For the correct bottom bracket length you have to take your crank choice into account. The 103mm BB they spec is to put the chainring at 42mm from the center of the bike with the *stock crank*, not just any crank. 

A road double is spaced at 41mm for the inner ring and 46mm for the outer meaning if you use the intended bottom bracket for your carbon cranks with the chainring on the inner position, you'll come close to the 42mm chain line you need. If you want to use the chain ring in the outer position you would have to find a bottom bracket 8mm shorter (4mm on each side) and symmetrical which I don't believe most ISIS bottom brackets are.

Read more about chain line here at Sheldon Brown's bike pages.


----------



## Touch0Gray (May 29, 2003)

asterisk said:


> For the correct bottom bracket length you have to take your crank choice into account. The 103mm BB they spec is to put the chainring at 42mm from the center of the bike with the *stock crank*, not just any crank.
> 
> A road double is spaced at 41mm for the inner ring and 46mm for the outer meaning if you use the intended bottom bracket for your carbon cranks with the chainring on the inner position, you'll come close to the 42mm chain line you need. If you want to use the chain ring in the outer position you would have to find a bottom bracket 8mm shorter (4mm on each side) and symmetrical which I don't believe most ISIS bottom brackets are.
> 
> Read more about chain line here at Sheldon Brown's bike pages.


Then on the inside. couldn't he get the chainline with a shim on the rear then?..or would moving the cog out be moving it the wrong direction?


----------



## asterisk (Oct 21, 2003)

Shimming track cogs is not a great way to go, you really want all the threads engaged as there aren't many to begin with.
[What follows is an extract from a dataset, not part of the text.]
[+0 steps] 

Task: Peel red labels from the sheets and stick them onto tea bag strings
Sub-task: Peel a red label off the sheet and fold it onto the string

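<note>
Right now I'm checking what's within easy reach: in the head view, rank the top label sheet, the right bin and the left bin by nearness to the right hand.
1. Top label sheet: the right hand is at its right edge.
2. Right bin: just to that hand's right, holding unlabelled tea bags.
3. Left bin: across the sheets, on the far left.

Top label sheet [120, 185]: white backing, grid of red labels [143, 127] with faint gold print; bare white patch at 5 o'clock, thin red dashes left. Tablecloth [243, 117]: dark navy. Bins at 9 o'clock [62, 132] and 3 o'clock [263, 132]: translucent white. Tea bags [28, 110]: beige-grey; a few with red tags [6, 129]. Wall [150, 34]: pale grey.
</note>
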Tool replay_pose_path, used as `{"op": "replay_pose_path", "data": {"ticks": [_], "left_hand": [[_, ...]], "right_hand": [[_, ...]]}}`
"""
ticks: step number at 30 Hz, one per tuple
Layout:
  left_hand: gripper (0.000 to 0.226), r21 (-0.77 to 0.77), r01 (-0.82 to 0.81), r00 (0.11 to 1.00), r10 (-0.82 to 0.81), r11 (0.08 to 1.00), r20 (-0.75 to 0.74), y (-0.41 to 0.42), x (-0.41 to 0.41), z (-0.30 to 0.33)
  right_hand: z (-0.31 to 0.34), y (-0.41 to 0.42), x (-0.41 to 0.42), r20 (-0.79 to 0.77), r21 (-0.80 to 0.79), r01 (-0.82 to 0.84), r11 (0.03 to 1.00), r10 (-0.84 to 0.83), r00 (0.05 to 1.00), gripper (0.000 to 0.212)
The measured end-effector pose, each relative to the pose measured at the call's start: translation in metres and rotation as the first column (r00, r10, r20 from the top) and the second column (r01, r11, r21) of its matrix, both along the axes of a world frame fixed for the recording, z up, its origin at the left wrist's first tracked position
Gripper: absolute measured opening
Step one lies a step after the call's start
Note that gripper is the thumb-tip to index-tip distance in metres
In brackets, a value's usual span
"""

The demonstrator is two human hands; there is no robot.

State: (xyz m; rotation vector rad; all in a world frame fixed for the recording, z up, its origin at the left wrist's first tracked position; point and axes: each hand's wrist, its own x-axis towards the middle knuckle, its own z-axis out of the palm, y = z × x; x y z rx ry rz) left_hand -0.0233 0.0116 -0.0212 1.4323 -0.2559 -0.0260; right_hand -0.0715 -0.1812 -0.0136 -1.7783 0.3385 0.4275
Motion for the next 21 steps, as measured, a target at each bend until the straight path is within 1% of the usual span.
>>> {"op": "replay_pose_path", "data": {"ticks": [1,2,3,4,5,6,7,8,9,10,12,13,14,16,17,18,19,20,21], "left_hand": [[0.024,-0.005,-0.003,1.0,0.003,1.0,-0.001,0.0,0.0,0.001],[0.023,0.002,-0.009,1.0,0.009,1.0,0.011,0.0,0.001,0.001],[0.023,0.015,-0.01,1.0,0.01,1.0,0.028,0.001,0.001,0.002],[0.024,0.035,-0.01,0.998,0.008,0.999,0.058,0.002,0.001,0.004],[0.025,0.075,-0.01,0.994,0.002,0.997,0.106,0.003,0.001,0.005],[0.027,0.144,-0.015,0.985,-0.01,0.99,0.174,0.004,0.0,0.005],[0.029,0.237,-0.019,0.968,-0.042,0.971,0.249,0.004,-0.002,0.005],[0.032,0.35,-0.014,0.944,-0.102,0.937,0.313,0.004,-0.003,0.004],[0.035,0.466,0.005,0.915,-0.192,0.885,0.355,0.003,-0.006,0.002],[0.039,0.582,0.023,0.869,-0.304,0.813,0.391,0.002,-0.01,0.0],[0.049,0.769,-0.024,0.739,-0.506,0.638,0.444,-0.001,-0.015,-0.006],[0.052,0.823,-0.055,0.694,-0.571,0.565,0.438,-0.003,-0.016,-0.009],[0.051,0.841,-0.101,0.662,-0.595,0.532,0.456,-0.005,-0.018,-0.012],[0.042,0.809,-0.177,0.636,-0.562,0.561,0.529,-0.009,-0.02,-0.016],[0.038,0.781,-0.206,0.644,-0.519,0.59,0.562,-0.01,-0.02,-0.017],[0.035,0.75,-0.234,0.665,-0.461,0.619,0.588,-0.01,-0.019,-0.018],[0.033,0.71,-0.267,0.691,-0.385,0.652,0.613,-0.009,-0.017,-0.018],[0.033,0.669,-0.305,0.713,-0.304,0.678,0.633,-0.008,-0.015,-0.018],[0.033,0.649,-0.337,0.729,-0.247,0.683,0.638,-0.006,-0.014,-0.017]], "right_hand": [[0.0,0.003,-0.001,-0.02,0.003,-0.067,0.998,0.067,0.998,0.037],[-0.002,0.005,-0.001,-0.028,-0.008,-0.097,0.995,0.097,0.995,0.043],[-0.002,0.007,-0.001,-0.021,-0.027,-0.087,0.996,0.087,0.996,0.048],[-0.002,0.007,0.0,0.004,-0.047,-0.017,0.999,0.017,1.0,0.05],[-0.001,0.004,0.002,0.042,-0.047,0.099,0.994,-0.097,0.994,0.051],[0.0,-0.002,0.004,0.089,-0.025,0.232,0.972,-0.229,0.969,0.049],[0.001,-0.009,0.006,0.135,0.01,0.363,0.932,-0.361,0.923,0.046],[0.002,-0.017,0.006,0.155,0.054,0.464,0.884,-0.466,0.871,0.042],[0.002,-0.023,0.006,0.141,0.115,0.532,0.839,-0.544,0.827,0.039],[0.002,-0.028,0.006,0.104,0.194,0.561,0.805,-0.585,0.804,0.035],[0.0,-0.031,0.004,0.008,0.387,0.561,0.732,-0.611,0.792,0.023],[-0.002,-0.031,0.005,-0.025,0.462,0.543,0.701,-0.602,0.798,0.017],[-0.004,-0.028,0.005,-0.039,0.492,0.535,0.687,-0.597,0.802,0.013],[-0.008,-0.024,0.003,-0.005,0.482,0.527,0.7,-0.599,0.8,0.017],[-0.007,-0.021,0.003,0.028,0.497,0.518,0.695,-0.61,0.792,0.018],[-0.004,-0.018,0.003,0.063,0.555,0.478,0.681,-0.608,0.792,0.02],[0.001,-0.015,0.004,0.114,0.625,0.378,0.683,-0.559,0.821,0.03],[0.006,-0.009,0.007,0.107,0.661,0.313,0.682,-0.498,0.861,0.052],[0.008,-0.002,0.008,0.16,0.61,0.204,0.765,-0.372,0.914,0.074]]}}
There are some cogs that are narrower but that would just move it inward (toward the center) which is the wrong way if you want to use the outer ring.


----------



## Touch0Gray (May 29, 2003)

ok, i have a pretty much stock, 2005 Langster, and it came with the ring on the outside which proved to be the wrong chainline for a fixed cog, but ok for a freewheel. I tried shimming it ( I used a 1 mm which was still not far enough) So I pulled the shim out and moved the ring to the inside of the spider and it netted me a pretty close to perfect chainline. BUT even with the shim, and granted it was only 1 mm, I could wind the cog on all the way and get the lock-ring on all the way too. I'm not saying that a shim is a great idea, but then again, a straight Langster (especially a 2005 with an alloy fork) might not be the best bike to try to make a "light weight" either...naked, with no rack, mine goes 19 pounds.


----------



## asterisk (Oct 21, 2003)

As long as you get good thread engagement and the lockring threads on completely you're probably fine, usually however there isn't much room for adjustment on most track hubs. If you're talking a matter of 1mm you can put a shim behind your drive side bottom bracket cup to bump that out a bit but too much will mess with the pedal position.


----------